Start of THE DATA

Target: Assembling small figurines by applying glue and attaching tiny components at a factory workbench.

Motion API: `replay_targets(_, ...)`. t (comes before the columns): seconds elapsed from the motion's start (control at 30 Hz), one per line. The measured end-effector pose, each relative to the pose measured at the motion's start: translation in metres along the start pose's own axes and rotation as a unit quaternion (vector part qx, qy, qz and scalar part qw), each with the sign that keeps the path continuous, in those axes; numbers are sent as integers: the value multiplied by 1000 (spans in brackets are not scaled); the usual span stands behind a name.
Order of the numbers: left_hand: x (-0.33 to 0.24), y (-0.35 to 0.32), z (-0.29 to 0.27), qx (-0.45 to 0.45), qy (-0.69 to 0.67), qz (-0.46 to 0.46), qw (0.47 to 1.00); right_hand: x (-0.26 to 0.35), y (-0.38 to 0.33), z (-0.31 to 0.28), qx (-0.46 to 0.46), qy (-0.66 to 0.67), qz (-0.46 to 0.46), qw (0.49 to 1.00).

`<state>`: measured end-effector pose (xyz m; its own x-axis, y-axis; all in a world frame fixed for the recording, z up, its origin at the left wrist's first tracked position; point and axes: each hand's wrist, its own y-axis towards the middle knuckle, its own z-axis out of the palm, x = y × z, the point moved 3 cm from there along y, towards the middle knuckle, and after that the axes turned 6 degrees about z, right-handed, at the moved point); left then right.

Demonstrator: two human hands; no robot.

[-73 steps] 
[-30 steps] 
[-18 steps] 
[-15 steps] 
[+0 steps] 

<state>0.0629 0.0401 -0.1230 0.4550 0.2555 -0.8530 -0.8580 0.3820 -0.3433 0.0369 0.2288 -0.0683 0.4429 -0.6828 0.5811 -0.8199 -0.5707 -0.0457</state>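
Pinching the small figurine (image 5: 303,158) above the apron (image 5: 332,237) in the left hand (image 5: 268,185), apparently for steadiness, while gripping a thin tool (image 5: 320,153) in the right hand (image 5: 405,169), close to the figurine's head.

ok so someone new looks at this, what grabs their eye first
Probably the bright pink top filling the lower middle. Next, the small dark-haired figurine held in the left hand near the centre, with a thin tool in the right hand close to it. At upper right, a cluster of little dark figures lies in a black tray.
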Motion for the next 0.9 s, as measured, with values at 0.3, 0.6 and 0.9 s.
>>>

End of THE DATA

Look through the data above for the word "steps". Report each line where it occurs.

_YOUR SOLUTION_
[-73 steps] 
[-30 steps] 
[-18 steps] 
[-15 steps] 
[+0 steps] 

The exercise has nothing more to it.